Required at entry (spec_analysis) — hard-fail if missing:
constraints.clock.clk_mhz — target frequency
constraints.area.area_um2 — area budget
constraints.power.power_mw — power budget
Optional (schema defaults apply when absent):
constraints.power.leakage_pct_max (default: 15%) — leakage threshold
constraints.power.gating_coverage_pct_min (default: 60%) — ICG coverage target
constraints.power.activity_factors (defaults: {default: 0.15, high: 0.40}) — domain classification thresholds
Memory
Write on stage completion
After each stage completes (regardless of whether an orchestrator session is active),
write or overwrite one JSON record in memory/architecture/experiences.jsonl keyed by
run_id. This ensures data is persisted even if the flow is interrupted or called
without full orchestrator context.
Use run_id = architecture_<YYYYMMDD>_<HHMMSS> (set once at flow start; reuse on each
stage update). Set signoff_achieved: false until the final sign-off stage completes.

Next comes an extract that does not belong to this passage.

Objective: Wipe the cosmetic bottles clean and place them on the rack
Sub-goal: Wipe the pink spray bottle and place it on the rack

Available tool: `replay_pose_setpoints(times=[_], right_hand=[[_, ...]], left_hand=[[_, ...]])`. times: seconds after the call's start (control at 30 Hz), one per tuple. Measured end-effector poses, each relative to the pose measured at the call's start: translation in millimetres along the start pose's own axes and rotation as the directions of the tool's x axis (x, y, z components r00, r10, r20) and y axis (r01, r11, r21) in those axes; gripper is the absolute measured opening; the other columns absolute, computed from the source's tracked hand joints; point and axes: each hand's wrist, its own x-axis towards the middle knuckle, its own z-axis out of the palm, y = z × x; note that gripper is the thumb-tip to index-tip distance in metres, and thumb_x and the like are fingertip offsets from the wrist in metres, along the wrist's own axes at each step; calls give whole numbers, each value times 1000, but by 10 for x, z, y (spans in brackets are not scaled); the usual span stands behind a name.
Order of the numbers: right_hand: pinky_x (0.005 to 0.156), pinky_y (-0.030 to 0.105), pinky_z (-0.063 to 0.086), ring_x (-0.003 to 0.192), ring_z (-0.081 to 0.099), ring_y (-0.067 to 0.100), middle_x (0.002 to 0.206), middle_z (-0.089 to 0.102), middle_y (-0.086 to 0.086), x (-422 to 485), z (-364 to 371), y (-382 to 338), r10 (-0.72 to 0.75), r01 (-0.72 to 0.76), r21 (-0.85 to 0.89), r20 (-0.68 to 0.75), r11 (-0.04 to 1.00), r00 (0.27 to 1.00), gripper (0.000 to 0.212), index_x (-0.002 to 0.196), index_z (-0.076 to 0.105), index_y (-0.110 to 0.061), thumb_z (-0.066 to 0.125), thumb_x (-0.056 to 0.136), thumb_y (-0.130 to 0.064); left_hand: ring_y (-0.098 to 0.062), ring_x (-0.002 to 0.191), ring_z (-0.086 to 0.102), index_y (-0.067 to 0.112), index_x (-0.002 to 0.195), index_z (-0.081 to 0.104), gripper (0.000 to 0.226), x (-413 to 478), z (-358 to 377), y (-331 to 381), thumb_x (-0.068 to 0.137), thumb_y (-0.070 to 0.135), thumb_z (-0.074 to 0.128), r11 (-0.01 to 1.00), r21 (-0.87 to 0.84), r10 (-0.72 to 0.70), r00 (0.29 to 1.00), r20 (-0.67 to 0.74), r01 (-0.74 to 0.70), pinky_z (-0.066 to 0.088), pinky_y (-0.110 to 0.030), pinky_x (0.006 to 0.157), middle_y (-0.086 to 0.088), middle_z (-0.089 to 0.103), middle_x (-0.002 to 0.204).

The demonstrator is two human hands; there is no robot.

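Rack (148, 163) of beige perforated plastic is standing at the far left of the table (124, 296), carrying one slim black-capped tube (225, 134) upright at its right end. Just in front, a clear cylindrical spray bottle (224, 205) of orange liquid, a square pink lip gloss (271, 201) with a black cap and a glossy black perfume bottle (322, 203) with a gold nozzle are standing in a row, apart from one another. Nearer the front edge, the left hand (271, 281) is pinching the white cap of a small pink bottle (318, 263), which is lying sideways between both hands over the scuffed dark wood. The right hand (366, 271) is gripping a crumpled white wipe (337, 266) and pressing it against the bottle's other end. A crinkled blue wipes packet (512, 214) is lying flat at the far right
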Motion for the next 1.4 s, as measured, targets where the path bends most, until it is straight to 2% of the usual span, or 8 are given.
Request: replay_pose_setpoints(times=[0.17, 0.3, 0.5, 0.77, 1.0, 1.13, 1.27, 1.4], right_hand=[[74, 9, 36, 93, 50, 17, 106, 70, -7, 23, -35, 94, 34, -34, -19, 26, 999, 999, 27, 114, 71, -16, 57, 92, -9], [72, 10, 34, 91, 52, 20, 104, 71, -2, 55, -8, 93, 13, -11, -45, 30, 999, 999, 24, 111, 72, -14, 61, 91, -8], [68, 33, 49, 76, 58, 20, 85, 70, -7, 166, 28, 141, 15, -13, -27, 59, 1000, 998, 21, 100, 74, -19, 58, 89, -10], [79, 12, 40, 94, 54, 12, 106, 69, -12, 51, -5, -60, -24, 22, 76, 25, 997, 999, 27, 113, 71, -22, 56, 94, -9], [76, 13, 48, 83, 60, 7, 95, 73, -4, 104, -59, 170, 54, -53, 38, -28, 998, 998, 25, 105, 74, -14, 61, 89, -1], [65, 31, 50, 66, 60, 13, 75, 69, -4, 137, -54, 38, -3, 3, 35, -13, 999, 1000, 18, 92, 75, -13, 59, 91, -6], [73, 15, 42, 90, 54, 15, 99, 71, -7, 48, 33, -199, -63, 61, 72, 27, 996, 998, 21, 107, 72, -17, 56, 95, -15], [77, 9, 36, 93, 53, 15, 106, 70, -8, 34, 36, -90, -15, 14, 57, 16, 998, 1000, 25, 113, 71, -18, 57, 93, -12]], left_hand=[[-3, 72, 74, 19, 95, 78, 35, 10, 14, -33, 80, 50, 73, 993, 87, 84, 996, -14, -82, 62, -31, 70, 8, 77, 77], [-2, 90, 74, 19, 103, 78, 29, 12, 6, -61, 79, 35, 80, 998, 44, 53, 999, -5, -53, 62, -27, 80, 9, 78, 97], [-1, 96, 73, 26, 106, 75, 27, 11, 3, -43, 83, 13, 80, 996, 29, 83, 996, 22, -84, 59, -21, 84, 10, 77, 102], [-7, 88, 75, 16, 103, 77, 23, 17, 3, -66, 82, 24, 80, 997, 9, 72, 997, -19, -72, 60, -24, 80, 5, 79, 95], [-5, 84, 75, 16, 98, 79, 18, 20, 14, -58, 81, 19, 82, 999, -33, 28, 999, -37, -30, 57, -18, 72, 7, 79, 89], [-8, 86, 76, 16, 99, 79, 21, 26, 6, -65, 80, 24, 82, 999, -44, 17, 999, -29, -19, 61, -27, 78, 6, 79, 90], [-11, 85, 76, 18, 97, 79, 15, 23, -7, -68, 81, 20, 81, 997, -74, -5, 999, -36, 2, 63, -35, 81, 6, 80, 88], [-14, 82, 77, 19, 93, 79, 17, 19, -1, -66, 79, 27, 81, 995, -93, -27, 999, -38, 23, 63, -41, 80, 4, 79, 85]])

Run state (write before first stage, update after each stage)
Write memory/architecture/run_state.md as the first action before launching any tool:
run_id: architecture_<YYYYMMDD>_<HHMMSS>
design_name: <design>
tool: <primary tool>
start_time: <ISO-8601>
last_stage: null
Update last_stage to the completed stage name only after each stage finishes successfully. This file lets wakeup-loop prompts
and resumed sessions identify the correct run without relying on in-memory state.
Create the file and parent directories if they do not exist.
Optional: claude-mem index
If mcp__plugin_ecc_memory__add_observations is available in this session, emit each
applied fix as an observation to entity chip-design-architecture-fixes after writing to
experiences.jsonl. Skip silently if the tool is absent — JSONL is the canonical record.